YOUR GOAL -
Go through the entries below and pick out every line with "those".

────────

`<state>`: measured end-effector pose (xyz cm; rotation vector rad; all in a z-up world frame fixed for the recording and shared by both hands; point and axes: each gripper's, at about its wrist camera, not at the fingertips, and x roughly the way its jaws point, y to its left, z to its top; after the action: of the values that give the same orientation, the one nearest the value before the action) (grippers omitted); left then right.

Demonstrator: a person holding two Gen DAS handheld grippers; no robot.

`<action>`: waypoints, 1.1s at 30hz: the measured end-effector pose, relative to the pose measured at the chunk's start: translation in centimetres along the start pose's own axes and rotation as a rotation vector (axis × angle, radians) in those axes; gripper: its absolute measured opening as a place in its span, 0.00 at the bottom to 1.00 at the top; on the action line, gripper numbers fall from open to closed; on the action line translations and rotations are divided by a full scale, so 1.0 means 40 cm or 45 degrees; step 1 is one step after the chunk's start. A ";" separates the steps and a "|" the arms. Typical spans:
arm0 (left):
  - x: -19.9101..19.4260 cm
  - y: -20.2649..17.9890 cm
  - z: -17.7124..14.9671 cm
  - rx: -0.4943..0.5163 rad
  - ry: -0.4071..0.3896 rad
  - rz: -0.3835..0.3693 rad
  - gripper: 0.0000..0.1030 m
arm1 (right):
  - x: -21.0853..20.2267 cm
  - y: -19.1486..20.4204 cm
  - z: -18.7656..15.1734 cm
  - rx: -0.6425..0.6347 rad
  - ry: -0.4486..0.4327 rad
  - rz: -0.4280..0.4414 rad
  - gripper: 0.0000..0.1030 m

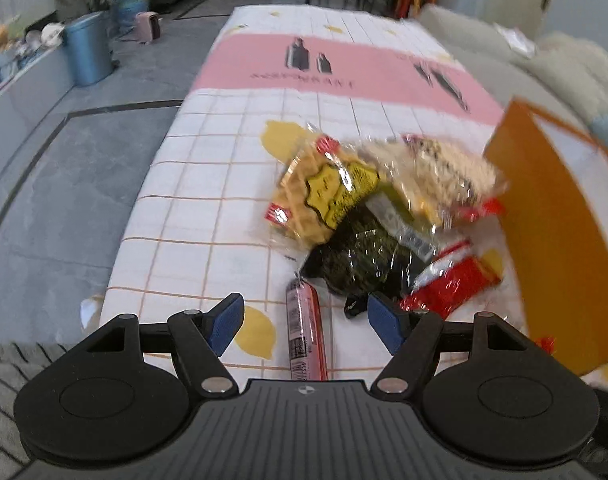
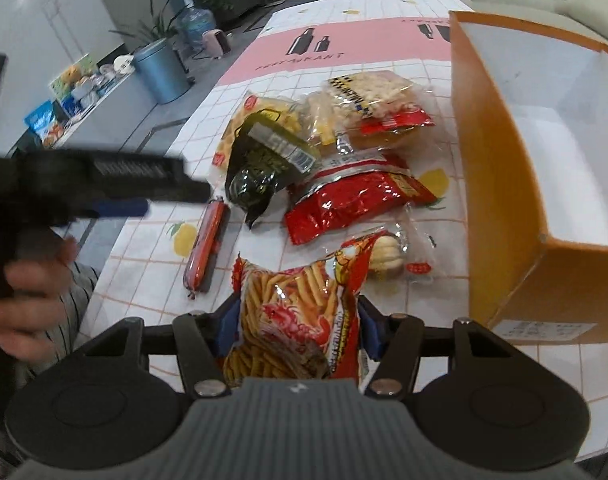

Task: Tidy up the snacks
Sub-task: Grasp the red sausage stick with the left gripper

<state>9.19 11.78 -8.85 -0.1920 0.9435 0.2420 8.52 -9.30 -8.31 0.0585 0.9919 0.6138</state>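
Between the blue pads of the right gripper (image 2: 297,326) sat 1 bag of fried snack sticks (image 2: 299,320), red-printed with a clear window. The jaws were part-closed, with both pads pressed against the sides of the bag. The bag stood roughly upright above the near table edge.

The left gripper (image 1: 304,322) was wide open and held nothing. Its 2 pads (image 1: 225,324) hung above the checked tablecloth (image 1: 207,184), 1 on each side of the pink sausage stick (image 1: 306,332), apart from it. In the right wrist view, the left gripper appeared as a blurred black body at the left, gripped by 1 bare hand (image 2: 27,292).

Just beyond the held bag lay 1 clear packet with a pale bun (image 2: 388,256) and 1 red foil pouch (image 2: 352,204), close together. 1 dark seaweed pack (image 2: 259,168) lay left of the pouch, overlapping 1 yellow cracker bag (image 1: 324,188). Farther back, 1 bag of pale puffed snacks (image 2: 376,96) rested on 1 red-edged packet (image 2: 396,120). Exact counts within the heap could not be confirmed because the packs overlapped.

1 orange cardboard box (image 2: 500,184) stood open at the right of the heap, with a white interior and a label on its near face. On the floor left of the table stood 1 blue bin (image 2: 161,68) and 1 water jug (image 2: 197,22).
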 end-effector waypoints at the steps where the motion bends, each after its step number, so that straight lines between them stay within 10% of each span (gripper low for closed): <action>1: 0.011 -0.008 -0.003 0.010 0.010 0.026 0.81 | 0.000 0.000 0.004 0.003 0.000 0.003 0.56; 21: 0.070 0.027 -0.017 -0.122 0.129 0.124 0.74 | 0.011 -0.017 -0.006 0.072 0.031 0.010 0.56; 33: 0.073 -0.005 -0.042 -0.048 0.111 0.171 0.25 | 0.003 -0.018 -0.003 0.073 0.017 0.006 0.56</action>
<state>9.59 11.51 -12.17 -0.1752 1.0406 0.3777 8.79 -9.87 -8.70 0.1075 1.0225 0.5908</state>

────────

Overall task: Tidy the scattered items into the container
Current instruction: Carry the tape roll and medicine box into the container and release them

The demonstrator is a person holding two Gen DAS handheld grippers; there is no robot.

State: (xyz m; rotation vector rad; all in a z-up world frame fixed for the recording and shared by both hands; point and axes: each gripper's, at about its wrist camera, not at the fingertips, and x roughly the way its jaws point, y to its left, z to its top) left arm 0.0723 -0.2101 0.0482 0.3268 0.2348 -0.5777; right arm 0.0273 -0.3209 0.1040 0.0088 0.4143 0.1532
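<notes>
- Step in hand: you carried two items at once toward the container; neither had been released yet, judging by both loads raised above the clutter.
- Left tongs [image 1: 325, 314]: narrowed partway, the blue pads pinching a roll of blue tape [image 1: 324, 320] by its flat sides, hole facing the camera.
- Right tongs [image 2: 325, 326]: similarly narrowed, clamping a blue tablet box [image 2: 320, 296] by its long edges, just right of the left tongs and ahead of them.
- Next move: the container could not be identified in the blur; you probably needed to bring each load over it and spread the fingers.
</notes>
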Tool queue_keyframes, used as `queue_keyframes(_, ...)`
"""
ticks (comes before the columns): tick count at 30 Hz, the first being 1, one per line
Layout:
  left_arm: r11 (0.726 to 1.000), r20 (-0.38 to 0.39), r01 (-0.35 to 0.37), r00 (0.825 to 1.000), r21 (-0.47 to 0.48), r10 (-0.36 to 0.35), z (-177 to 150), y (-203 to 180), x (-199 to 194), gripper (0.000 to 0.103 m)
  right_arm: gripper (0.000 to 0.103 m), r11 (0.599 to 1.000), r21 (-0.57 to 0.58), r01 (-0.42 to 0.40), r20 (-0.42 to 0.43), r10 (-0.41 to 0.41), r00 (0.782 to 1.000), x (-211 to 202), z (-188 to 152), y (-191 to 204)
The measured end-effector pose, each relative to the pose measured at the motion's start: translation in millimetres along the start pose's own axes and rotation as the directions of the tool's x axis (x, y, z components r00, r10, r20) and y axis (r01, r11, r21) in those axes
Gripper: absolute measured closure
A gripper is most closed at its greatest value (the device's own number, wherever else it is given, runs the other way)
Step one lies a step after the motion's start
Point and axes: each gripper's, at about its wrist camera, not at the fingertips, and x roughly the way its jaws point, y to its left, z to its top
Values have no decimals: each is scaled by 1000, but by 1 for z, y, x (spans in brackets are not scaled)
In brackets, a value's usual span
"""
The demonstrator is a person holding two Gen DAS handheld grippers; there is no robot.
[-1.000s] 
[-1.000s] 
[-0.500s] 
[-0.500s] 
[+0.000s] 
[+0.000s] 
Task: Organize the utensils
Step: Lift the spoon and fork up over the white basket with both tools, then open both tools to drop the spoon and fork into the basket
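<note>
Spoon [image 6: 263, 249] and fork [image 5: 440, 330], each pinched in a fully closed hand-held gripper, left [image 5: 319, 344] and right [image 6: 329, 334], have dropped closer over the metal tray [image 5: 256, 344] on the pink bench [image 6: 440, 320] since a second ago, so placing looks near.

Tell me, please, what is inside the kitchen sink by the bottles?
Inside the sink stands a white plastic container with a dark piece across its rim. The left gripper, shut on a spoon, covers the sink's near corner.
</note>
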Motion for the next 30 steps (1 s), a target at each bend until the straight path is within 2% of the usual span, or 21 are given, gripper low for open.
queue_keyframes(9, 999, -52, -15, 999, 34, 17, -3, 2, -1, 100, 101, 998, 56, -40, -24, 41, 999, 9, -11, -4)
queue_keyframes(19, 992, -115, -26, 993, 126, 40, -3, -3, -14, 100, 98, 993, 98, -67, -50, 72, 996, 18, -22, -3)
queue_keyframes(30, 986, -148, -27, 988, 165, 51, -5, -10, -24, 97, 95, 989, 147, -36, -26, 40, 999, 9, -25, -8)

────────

SOLUTION TO THIS EXERCISE -
`<action>`: waypoints, 1.1s at 30hz: the measured end-effector pose, relative to the pose measured at the chunk's start: translation in centimetres along the start pose's own axes and rotation as a rotation vector (axis × angle, radians) in those axes; gripper: its absolute measured opening as a place in its span, 0.00 at the bottom to 1.00 at the top; on the action line, gripper numbers fall from open to closed; on the action line translations and rotations are divided by a full scale, so 1.0 means 40 cm or 45 degrees; step 1 is one step after the chunk's start. A ";" separates the steps and a "|" the arms. Typical spans:
The measured end-effector pose, each relative to the pose measured at the motion's start: translation in millimetres along the start pose's own axes and rotation as the directions of the tool's x axis (x, y, z components r00, r10, r20) and y axis (r01, r11, r21) in those axes

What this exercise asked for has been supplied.